Abstract

Carotenoid composition has been studied in mesophilic, nitrogen-fixing cyanobacterium Anabaena sp. PCC7120 grown photoautotrophically, under diazotrophic conditions at four different temperatures (15 °C, 23 °C, 30 °C and 37 °C). The relative accumulation of chlorophyll, carotenoids and proteins was the highest at temperature of 23 °C. At a suboptimal temperature (15 °C) β-carotene was the dominant carotenoid compound, whereas the increase in temperature caused ketocarotenoids (echinenone, canthaxanthin, keto-myxoxanthophyll) to accumulate. A significant increase in the accumulation of phytoene synthase (CrtB) transcript was observed at both extreme growth temperatures (15 °C and 37 °C).
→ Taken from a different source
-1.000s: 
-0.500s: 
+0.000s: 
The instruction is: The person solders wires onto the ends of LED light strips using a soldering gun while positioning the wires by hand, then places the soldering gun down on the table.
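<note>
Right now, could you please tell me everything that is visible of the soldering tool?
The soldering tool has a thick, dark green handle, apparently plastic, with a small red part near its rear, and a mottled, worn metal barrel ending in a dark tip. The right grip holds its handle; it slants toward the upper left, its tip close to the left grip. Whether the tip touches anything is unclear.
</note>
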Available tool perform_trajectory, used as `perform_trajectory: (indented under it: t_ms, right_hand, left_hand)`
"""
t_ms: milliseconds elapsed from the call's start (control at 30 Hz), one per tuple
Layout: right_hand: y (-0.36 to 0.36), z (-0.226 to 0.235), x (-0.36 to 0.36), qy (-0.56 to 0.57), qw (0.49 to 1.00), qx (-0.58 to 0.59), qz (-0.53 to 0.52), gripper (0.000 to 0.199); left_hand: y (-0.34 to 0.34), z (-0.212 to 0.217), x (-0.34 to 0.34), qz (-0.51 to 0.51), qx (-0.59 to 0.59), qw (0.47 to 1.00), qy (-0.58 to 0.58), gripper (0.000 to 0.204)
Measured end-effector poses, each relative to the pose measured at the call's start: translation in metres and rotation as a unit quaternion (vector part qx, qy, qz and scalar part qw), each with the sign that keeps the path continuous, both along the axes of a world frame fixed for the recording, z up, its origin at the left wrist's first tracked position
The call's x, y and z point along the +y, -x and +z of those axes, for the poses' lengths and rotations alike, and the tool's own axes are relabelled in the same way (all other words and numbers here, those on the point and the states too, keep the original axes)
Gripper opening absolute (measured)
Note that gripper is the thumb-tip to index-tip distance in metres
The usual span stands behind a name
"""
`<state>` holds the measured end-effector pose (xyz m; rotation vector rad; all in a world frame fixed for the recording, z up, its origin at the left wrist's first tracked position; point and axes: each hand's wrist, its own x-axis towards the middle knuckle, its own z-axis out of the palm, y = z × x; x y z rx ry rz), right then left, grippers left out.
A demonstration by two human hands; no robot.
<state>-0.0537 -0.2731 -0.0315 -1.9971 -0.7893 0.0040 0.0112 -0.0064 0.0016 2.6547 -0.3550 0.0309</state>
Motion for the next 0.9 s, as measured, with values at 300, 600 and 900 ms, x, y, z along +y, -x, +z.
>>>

The relative amount of β-carotene ketolase (CrtW) transcript directly corresponded to the accumulation of its product (keto-myxoxanthophyll) with a maximum at 30 °C and a profound decrease at 37 °C, whereas the transcription level of β-carotene ketolase (CrtO) was significantly decreased only at a suboptimal temperature (15 °C). These results show that temperature affects the functioning of the carotenoid biosynthesis pathway in Anabaena cells under photoautotrophic growth. Specifically, the balance between β-carotene and ketocarotenoids is altered according to temperature conditions. The transcriptional regulation of genes encoding enzymes active both at the early (CrtB) and the final steps (CrtO, CrtW) of the carotenoid biosynthetic pathway may participate in the acclimation mechanism of cyanobacteria to low and high temperatures.